Vo Hanh D, Radio Stanley J, Granader Elon J, Wojkiewicz Laura E, Turner Patricia, Mauch Teri J
Pediatric Gastroenterology, Hepatology, and Nutrition, University of Nebraska Medical Center, Omaha, Nebraska, USA.
Department of Pathology and Microbiology, University of Nebraska Medical Center, Omaha, Nebraska, USA.
Pediatr Transplant. 2022 Jun;26(4):e14225. doi: 10.1111/petr.14225. Epub 2022 Jan 10.
Liver biopsy is the gold standard for hepatic fibrosis staging, but it is invasive and has potential severe complications. We aimed to determine the diagnostic performance of 2D-SWE and serum markers to predict significant hepatic graft fibrosis (≥F2) in pediatric liver-inclusive transplant recipients.
This prospective, cross-sectional pilot study included children younger than 19 years who had received a LT or LSBT and underwent a liver biopsy performed for clinical indications. LS was measured using 2D-SWE. The AUROC was calculated to evaluate the diagnostic performance of 2D-SWE and biomarkers (AST/ALT ratio, APRI, FIB4) for predicting significant fibrosis.

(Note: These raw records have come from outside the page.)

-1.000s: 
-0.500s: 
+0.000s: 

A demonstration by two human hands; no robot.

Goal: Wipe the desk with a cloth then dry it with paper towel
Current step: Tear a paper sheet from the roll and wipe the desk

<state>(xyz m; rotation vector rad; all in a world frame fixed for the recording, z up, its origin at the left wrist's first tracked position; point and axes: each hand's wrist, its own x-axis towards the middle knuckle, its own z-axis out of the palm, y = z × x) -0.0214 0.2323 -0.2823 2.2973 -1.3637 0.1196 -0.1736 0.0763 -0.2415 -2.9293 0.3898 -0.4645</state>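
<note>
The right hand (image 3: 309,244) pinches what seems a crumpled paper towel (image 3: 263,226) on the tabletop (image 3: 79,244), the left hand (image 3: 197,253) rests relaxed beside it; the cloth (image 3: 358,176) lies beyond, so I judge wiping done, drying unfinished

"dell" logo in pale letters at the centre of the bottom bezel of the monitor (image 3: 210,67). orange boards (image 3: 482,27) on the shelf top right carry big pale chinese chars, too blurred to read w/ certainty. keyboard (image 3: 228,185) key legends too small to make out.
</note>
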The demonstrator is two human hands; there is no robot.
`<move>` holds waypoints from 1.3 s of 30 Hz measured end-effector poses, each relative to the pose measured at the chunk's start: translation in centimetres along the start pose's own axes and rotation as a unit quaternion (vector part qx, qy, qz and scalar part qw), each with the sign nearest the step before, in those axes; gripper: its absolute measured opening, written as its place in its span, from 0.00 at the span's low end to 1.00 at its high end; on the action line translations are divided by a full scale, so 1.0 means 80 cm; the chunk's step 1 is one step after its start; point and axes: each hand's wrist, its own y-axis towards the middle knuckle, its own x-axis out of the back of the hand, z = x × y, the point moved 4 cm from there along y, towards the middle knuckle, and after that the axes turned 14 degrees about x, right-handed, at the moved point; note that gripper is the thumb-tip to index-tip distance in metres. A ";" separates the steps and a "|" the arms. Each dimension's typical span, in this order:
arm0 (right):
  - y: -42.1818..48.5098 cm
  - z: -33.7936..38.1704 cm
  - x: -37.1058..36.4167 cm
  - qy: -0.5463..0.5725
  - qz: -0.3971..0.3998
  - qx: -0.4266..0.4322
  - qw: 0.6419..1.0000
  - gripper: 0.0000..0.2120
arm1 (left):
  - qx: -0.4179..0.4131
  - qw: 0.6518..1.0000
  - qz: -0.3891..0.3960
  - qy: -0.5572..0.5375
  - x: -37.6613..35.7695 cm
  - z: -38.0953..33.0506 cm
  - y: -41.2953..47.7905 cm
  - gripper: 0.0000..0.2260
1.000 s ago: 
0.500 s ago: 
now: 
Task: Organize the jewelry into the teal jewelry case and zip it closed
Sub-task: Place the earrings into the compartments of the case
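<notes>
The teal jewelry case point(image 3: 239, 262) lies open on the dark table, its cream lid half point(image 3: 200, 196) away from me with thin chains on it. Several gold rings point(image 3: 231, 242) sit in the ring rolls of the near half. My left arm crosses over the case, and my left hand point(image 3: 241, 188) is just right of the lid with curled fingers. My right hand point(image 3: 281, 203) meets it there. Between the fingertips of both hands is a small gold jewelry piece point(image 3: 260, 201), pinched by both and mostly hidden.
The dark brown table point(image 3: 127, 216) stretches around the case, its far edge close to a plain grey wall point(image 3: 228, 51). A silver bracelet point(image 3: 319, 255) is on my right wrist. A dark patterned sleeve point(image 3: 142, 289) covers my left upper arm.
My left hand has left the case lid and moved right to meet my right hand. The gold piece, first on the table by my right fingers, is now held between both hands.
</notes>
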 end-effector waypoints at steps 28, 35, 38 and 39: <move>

Twenty-two children (13 males, 8 LSBT) were included. Eighteen (81.8%) children received a whole liver graft. Thirteen (59.1%) patients had hepatic fibrosis (≥F1) and four (18.2%) had significant fibrosis. The AUROCs of AST/ALT ratio, APRI, and FIB4 for predicting significant hepatic graft fibrosis were 0.71 (p = .29), 0.85 (p = .0001), and 0.76 (p = .03), respectively. When FIB4 was calculated using the hepatic graft's age, its AUROC improved to 0.85 (p < .0001). The AUROC of 2D-SWE for predicting significant hepatic graft fibrosis was 0.80 (p = .046). When 2D-SWE was combined with APRI or FIB4, its AUROC improved to 0.82 (p = .08) and 0.87 (p = .002), respectively.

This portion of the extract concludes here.